Uczeń-misjonarz. To określenie jest być może mało porywające. Nie brzmi za dobrze w języku polskim. Ale jego sens jest ostry jak ten miecz obosieczny, do którego porównane jest Słowo Boże w Liście do Hebrajczyków: „przenikające aż do rozdzielenia duszy i ducha, stawów i szpiku” (Hbr 4, 12).
„Na mocy otrzymanego chrztu każdy członek Ludu Bożego stał się uczniem-misjonarzem (por. Mt 28, 19)” – mówi papież Franciszek (Evangelii Gaudium, n. 120). Uczeń-misjonarz. Co to znaczy? O co tutaj chodzi?
O to, że nie można być uczniem nie głosząc Ewangelii, że do istoty bycia uczniem należy głoszenie. Biskup Grzegorz Ryś podczas Kongregacji Odpowiedzialnych mówił o dwóch profilach tej samej twarzy.

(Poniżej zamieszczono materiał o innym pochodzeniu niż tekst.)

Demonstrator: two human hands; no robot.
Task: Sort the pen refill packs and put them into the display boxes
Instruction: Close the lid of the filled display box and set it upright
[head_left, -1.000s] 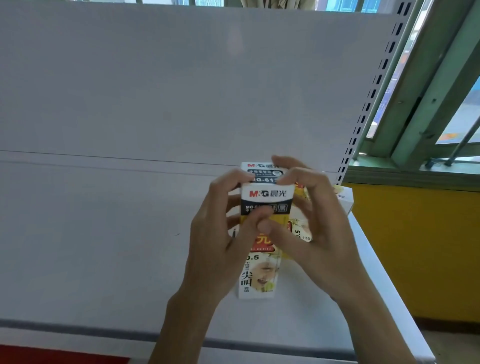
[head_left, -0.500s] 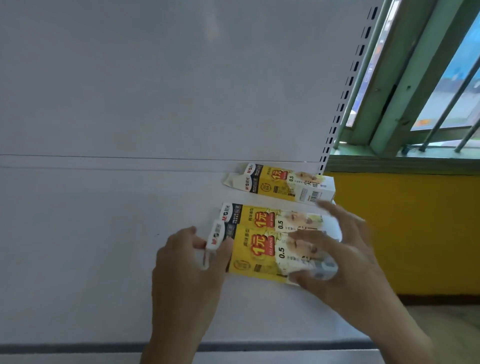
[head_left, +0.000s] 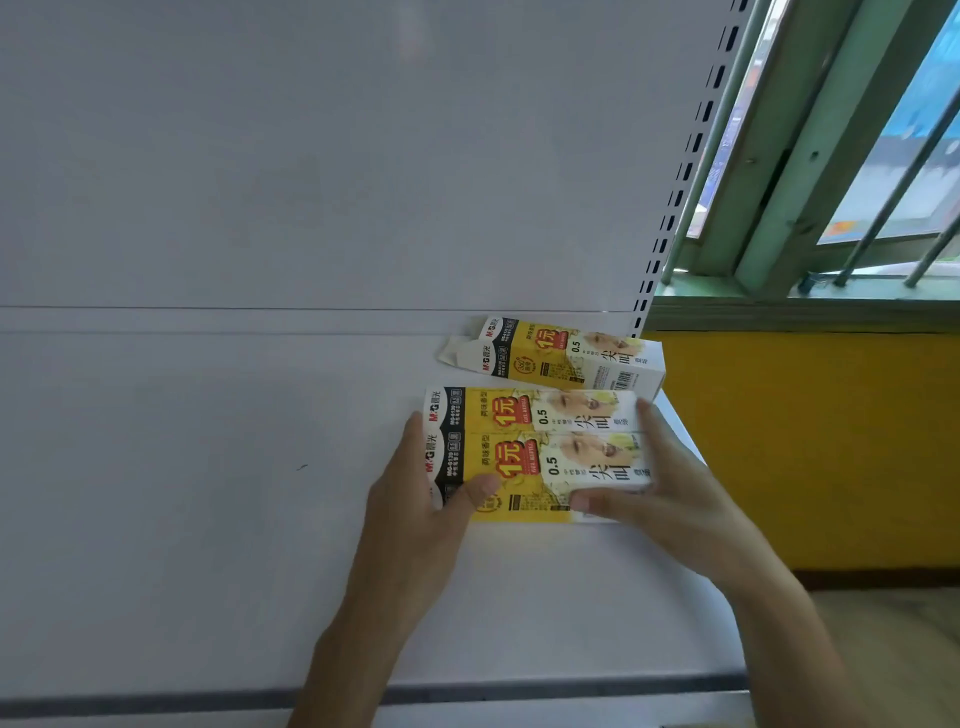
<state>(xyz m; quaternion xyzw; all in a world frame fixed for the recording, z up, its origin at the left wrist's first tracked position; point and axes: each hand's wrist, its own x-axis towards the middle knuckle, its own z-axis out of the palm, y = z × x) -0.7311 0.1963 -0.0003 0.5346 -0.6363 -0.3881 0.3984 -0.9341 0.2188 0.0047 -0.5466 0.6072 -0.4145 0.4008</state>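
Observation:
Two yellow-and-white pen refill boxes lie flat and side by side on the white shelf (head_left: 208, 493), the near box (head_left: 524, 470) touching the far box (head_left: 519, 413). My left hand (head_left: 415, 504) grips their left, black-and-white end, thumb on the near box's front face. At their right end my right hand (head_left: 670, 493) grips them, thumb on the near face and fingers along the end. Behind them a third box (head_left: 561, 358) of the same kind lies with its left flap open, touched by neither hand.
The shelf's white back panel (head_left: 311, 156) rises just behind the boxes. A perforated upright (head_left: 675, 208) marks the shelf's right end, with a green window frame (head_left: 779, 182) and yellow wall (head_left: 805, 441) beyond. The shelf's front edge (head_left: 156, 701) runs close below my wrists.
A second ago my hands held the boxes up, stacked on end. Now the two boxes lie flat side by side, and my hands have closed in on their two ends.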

Uczeń i ewangelizator to właśnie te dwa profile. Nie można mieć twarzy z jednym profilem. Jeśli jestem uczniem, to muszę być zarazem ewangelizatorem, misjonarzem. „Każdy ochrzczony, niezależnie od swojej funkcji w Kościele i stopnia wykształcenia w wierze, jest aktywnym podmiotem ewangelizacji” – mówi Papież (EG, n. 120).
Proste? Może nawet oczywiste? Obawiam się, że nie. Gdy jedna z polskich diecezji w tegorocznym Wielkim Poście próbowała zorganizować w parafiach rekolekcje ewangelizacyjne, wśród wszystkich wspólnot istniejących w diecezji znalazły się tylko dwa ruchy gotowe w tej ewangelizacji uczestniczyć: Szkoła Nowej Ewangelizacji i Ruch Światło-Życie. Inne wspólnoty istniejące w tej diecezji „nie czuły się na siłach”, „nie czuły się kompetentne”. Mówimy o ludziach zaangażowanych w Kościele, pogłębiających swoją wiarę. Jeśli osoby należące do wspólnot i stowarzyszeń boją się uczestniczyć w ewangelizacji, to kto ma uczestniczyć!?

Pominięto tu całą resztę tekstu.